# TASK DESCRIPTION:
Can you pull out each line of the data below that includes the word "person"?

(Records from a collection)
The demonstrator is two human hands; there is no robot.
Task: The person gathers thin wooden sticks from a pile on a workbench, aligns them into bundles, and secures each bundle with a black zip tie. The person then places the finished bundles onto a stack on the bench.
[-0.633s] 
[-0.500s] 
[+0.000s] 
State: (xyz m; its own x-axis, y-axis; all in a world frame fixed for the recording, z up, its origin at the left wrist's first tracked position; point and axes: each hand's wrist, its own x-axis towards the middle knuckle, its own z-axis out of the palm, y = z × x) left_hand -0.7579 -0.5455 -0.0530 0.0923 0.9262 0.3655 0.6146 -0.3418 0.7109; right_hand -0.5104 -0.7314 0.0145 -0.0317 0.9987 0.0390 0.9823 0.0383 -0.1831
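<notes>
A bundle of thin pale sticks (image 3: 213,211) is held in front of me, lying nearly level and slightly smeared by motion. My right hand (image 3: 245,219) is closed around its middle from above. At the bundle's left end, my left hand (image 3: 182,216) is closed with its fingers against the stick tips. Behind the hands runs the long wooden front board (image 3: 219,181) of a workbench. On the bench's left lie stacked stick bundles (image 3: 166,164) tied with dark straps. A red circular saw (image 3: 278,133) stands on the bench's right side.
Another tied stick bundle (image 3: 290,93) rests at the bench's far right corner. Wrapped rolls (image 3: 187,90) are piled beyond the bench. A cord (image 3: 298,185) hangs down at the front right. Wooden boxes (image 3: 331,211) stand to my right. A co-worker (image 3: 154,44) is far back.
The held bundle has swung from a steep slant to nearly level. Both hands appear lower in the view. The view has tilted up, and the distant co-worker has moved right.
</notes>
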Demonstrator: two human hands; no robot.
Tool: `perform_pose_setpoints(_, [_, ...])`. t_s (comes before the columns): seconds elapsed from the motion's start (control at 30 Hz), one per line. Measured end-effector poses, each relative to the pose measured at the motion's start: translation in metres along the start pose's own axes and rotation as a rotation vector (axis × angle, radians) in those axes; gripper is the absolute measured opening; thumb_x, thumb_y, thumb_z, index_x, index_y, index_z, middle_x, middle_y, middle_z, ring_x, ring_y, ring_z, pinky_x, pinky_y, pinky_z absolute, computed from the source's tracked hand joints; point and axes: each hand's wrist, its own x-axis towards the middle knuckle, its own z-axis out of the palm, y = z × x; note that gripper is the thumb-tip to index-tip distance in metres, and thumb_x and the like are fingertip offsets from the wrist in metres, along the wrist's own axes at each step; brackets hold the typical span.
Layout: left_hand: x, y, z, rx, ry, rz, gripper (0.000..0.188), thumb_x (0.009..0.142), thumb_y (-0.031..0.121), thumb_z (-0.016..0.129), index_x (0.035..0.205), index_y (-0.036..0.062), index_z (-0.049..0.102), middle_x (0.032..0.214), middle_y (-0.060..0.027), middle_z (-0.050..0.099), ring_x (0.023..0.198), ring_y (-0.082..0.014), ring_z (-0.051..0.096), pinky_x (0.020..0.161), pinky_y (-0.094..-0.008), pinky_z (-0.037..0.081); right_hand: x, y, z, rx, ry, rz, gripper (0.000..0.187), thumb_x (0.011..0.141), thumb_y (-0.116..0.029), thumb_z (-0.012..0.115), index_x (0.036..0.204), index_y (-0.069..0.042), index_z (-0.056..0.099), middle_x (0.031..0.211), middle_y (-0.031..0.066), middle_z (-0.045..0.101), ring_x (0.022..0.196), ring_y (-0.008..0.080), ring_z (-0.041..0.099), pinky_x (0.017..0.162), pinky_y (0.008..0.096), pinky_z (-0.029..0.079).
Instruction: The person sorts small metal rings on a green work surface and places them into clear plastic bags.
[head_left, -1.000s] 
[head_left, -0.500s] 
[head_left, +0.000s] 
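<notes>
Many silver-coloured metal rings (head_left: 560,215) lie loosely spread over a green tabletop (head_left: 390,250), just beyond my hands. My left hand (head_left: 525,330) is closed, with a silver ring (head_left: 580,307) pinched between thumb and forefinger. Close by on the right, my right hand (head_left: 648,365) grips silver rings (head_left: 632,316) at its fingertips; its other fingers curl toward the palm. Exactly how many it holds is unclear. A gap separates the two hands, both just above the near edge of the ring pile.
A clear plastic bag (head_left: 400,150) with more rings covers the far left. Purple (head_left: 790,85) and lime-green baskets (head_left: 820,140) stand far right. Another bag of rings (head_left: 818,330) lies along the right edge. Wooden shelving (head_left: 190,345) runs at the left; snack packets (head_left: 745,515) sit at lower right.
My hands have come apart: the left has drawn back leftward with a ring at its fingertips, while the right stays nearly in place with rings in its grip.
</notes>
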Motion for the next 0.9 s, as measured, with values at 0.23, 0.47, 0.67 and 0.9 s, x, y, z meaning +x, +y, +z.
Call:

# TASK RESPONSE:
Task: The person gathers thin wooden sticks from a pile on a workbench, aligns them into bundles, and secures each bundle with a black zip tie. The person then places the finished bundles onto a stack on the bench.
Instruction: The person sorts small metal rings on a green work surface and places them into clear plastic bags.

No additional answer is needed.